No disrepect meant epador, but where I live (Pittsburgh), most neighborhoods that have rail lines running through or near them are considered blighted because of the close proximity of the lines. In fact, the reason for the suburbanization (is that a word???) of Pittsburgh was to get away from the noise and smell of heavy industry, including railroads. And even if we went to electric locomotives rather than diesel, we would still have to produce the extra electricity to power them. Which until wind, solar or geothermal power become realities, rather than wishful thinking, means coal or oil fired generators.

Unless, of course, nuclear power somehow rises up from the grave and makes a comeback. I wouldn't hold my breath waiting on that, though.

Our country was built by th... (Below threshold)
Ron:

Our country was built by the railroads. That infrastructure has been there for over a century. Right now, it is a backup. As gas prices begin to rise and we see our consumer goods become more expensive in turn, the RR may be the best alternative.

For mass shipping, there is no cleaner way. How many shipping containers can you fit on a train? How many can you fit on a truck? Neither are eco-friendly, but which has the last overall impact?

I think that truck drivers are generally the safest drivers on the road. But their vehicles have limitations. Trains have their own highway, a most importantly have the right of way all of the time.

With all of these advantages, I believe that the railroad infrastructure will alway be necessary, especially if you do not want to pay $10 instead of $5 for $.50 worth of coffee.

Some Facts To Consider... (Below threshold)
Jim:

Some Facts To Consider

1. Amtrak gets priorty on amtrak owned rails - for instance the northeast corridor. Frieght get priority on frieght owned lines = most other rail.

2. Amtrak's northeast corridor could turn a profit if the infrastructure maintenece was brought up to date. The whole line is deteriorating as bridges and track fall into disrepair. There is a northeast corridor swing bridge in CT that may get stuck open or closed at any time. Amtrak know about this and doesn't have the funds to fix it. Stuck open - no train service north of New Haven, stuck closed - no boat traffic up the river.
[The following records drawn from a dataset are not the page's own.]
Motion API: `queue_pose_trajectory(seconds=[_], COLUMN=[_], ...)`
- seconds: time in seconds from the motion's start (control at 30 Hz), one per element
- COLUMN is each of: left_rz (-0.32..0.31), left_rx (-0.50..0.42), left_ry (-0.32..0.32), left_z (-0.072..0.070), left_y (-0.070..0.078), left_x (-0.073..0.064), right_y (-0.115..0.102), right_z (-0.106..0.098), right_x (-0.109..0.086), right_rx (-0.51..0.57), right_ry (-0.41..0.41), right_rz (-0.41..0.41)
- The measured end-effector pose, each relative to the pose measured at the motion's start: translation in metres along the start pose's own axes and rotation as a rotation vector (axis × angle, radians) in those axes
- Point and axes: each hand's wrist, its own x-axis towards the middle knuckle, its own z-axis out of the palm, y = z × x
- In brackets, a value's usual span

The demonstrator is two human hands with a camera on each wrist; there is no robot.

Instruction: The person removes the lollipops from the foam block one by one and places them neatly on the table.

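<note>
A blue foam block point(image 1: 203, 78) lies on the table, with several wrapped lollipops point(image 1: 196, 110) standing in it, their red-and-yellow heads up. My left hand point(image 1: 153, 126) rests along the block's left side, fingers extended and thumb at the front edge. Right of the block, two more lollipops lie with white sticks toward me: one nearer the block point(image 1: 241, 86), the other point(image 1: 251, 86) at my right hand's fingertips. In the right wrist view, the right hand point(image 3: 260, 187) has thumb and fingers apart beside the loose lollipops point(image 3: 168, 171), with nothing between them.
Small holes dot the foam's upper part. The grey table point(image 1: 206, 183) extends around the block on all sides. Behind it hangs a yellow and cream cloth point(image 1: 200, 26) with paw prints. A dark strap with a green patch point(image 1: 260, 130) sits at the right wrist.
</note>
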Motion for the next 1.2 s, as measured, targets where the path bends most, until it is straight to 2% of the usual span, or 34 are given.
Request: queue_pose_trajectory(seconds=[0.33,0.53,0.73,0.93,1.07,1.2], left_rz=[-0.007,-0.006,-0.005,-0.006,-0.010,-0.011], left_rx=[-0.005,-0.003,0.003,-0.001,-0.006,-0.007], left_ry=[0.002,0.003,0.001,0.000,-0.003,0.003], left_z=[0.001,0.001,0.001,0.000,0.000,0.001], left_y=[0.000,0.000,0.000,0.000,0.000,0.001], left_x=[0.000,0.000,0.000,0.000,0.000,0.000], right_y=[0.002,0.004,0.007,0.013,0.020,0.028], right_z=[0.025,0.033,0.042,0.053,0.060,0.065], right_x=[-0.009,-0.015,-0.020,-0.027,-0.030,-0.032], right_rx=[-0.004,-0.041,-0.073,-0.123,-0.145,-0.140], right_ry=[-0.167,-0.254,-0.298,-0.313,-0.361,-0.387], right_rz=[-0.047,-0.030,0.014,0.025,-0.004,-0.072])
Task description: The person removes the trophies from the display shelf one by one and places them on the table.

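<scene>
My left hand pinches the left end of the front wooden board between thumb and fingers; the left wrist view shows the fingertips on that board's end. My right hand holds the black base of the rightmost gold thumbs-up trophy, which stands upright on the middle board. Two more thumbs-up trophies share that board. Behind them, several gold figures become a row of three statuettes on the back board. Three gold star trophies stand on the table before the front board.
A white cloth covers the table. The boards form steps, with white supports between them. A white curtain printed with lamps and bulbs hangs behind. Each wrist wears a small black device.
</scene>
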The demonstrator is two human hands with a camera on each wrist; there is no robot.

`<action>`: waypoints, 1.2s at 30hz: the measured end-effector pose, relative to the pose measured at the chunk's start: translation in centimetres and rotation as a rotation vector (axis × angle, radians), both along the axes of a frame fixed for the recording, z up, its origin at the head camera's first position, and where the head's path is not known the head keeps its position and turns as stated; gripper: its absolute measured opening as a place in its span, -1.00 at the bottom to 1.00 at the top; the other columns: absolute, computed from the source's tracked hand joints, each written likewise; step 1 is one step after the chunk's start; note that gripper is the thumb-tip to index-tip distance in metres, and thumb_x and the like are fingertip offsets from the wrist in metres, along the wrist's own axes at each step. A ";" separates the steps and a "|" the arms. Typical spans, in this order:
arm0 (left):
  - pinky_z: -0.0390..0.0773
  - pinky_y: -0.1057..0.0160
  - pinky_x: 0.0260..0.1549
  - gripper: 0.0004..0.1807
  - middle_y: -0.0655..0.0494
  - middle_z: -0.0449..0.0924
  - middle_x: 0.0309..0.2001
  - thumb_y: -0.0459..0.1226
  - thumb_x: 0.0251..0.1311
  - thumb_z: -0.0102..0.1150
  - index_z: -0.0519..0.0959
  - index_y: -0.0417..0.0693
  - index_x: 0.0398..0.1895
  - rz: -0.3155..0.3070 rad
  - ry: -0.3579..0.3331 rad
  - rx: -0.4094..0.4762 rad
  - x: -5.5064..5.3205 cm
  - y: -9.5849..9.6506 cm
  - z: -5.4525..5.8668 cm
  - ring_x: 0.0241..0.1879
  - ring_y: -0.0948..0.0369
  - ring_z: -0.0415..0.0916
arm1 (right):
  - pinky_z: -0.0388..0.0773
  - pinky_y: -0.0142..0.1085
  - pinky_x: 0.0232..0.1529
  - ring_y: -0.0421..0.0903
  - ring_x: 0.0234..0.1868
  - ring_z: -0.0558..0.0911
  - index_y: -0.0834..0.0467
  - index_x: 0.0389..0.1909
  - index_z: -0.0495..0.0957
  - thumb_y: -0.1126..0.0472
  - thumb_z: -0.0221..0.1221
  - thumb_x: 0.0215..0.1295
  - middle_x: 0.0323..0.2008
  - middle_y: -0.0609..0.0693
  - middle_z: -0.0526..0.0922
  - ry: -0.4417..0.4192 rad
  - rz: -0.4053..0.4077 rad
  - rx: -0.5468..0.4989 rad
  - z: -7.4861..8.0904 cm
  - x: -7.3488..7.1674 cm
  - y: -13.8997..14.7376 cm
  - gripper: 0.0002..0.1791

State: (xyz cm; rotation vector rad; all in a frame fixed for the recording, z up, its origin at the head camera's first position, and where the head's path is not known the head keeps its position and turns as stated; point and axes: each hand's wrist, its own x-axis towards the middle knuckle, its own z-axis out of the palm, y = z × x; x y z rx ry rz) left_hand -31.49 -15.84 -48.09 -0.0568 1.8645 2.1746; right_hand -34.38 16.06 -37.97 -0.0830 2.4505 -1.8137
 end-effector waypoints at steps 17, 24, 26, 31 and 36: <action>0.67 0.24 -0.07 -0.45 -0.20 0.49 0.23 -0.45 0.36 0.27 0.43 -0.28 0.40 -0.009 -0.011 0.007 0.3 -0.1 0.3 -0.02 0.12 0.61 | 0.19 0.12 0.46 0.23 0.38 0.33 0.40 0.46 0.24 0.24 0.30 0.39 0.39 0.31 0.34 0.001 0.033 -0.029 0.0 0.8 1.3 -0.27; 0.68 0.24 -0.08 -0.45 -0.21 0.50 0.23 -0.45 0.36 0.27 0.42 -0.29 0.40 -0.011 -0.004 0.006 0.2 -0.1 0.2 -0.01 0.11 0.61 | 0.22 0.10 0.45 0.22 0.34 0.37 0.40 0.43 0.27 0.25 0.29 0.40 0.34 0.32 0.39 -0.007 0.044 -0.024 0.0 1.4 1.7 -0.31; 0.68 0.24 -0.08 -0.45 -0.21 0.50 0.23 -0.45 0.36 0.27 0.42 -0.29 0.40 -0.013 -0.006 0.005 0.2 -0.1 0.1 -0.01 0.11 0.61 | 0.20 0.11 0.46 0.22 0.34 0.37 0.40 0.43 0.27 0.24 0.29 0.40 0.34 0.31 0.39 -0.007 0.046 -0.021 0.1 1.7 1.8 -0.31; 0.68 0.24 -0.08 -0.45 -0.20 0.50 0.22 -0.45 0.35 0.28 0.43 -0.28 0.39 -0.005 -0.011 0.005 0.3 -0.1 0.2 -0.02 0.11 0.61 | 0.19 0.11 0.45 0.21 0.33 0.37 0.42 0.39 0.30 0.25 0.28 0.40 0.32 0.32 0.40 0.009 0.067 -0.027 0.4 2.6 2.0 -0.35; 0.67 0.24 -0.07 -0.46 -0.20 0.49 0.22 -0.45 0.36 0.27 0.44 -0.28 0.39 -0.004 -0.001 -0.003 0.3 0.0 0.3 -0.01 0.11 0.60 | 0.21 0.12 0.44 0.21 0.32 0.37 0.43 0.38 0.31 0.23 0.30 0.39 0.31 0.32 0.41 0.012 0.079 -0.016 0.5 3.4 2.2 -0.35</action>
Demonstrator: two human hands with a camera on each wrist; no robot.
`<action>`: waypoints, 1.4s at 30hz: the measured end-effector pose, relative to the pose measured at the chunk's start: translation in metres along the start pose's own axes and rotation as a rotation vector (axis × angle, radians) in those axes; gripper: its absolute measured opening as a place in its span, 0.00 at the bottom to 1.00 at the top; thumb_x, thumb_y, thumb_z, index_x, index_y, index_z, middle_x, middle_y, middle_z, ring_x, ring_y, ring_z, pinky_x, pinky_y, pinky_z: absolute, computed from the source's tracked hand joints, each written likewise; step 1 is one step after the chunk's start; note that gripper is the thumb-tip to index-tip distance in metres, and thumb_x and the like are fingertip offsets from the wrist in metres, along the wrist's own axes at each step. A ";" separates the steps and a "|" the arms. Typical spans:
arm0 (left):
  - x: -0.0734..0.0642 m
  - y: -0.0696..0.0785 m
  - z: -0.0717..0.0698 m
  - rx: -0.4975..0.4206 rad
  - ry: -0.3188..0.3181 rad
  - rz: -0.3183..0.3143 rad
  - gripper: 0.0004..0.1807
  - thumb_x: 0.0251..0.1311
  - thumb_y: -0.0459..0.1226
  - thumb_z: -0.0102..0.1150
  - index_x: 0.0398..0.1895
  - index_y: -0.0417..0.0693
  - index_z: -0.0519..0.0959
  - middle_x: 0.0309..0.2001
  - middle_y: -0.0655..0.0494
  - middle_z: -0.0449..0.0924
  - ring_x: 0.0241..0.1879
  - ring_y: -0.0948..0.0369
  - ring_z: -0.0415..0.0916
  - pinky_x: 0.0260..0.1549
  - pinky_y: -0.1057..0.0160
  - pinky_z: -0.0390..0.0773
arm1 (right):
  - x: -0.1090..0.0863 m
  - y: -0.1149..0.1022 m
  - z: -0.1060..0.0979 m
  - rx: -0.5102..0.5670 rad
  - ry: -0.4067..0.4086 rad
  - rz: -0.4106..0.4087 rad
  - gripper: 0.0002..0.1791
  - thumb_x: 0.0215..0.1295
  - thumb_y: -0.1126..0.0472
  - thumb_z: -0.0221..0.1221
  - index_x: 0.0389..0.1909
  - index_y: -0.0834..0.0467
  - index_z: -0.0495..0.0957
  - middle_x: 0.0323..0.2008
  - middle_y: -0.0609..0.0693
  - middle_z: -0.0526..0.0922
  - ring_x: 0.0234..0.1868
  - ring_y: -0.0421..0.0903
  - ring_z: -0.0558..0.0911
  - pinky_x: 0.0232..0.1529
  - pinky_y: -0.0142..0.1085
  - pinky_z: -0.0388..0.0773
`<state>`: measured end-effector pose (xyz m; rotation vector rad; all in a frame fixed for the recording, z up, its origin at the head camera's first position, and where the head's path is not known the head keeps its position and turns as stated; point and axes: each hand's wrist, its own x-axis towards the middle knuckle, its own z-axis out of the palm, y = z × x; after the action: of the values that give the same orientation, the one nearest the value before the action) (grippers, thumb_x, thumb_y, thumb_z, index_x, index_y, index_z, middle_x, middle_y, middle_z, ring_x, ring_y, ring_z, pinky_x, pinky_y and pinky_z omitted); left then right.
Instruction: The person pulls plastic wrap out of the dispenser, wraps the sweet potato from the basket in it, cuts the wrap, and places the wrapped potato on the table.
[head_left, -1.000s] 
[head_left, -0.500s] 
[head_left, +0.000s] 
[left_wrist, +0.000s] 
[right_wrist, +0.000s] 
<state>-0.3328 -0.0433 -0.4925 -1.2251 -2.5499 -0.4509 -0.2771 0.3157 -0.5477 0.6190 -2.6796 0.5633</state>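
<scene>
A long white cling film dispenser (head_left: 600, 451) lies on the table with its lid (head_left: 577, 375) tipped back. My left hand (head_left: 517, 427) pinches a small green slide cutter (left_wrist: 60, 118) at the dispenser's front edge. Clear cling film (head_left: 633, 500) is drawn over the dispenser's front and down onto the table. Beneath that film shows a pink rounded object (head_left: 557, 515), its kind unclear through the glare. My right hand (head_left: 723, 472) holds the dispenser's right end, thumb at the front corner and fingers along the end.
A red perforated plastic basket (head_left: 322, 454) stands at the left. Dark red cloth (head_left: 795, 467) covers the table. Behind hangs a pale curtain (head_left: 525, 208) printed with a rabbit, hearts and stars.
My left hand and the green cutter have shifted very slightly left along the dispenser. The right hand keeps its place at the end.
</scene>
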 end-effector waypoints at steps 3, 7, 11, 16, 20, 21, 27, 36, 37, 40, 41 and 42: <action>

3. Amtrak is forced to run every other unprofitable line in the country in order not offend congressman.

4. Airline and Highway subsidies go up every year while Amtrak's subsidy remains the same.

Privatizing Amtrak is the s... (Below threshold)
penny:

Privatizing Amtrak is the solution. The unprofitable parts would be sold off and someone could invest in better service with the parts remaining.

AMTRAK wants the same thing... (Below threshold)
Tullimoredu:

AMTRAK wants the same thing that the airlines and the truckers get: they want the government to pay for the 'highway' they drive on. How many billions per year do we spend on the air traffic control system? How many billions per year do we spend our highways? If the government would offer this same subsidy to them, they will be profitable, or at least as profitable as the airlines.